In a memm, we are going to define the training loss to be the negative log probability of all the decision that we have to make along the way.

$$ \text{training loss} = -\log \prod_i p(\mathbf s_i) = - \sum_i \log p(\mathbf s_i) $$

Just like in our previous Boltzmann models, the probability will be defined as $p(\mathbf s_i) = \frac{\exp G(s_i)}{\sum_{y_i \in \mathcal{Y}} G(f(s_{i-1}, y))}$.



In [None]:
class LocallyNormalizedGreedyDecisionAgent(PyTorchDecisionAgent):
    
    def forward(self, *, xx, yy=None):
        """
        xx represents input sequence
        yy represents the gold sequence if known
        """    
        ### STUDENTS START
        raise NotImplementedError()  # REPLACE ME
        ### STUDENTS END
        return loss, tuple(yy_prefix)

In [None]:
iob_model = IobTransitionModel(iob_task)
iob_preprocess = CharacterLSTMPreprocessModule(dutch_character_integerizer)
greedy_iob = LocallyNormalizedGreedyDecisionAgent(iob_task, iob_preprocess, iob_model)

trainer = PyTorchTrainer(
    greedy_iob, 
    epochs=3,
    evaluate=lambda x: x.test_F1(iterate_data('dev')))

%time trainer.train(iterate_data('train'))

1. What is the lower bound of the loss for `LocallyNormalizedGreedyDecisionAgent`  
**Answer**: <span style='color:red'>FILL IN</span>
2. How well does `LocallyNormalizedGreedyDecisionAgent` perform on the Iob task, why do you think that this agent is better or worse than the previous broken agent.  
**Answer**: <span style='color:red'>FILL IN</span>

## Beam decoding

In the greedy decoding agent above, we are only looking at the one best action.  Additionally, we are only looking at the actions that we can take given that we *made* to to the correct action so far, and as such we are only able to perform local normalization.

Instead, we would like to work with a *globally* normalized model (like we have seen in the previous two assignments).  This requires that we are able to compute a $Z(\mathbf x)$.  However, given that we are unable to efficiently compute the exact value of $Z(\mathbf x)$, we are going to instead approximate $Z$.
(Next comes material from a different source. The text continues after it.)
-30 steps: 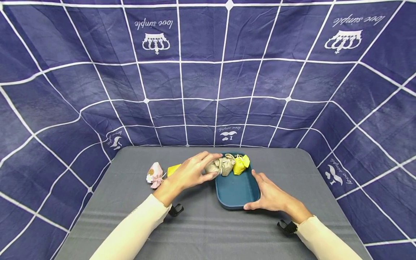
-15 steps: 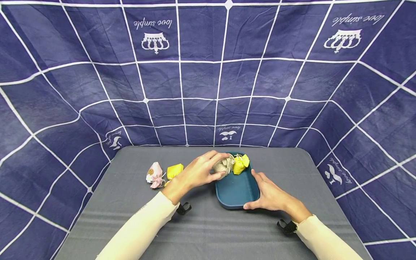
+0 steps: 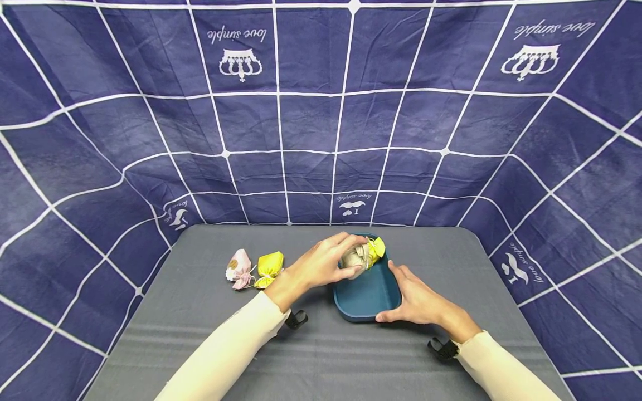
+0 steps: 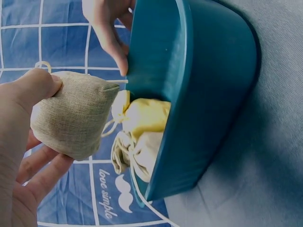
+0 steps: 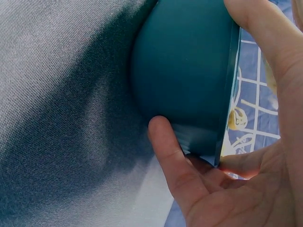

To estimate $Z$ during training and introduce a more powerful decision agent we are going to use [Beam search](https://en.wikibooks.org/wiki/Artificial_Intelligence/Search/Heuristic_search/Beam_search).  Instead of just maintaining the one best, we are going to have a list of the top $k$ possibilities.  We then approximate $Z(x) = \sum_{j=0}^k \exp(G(\mathbf s_n^{(i)}))$, as the sum of sequences that made it to the end of the beam.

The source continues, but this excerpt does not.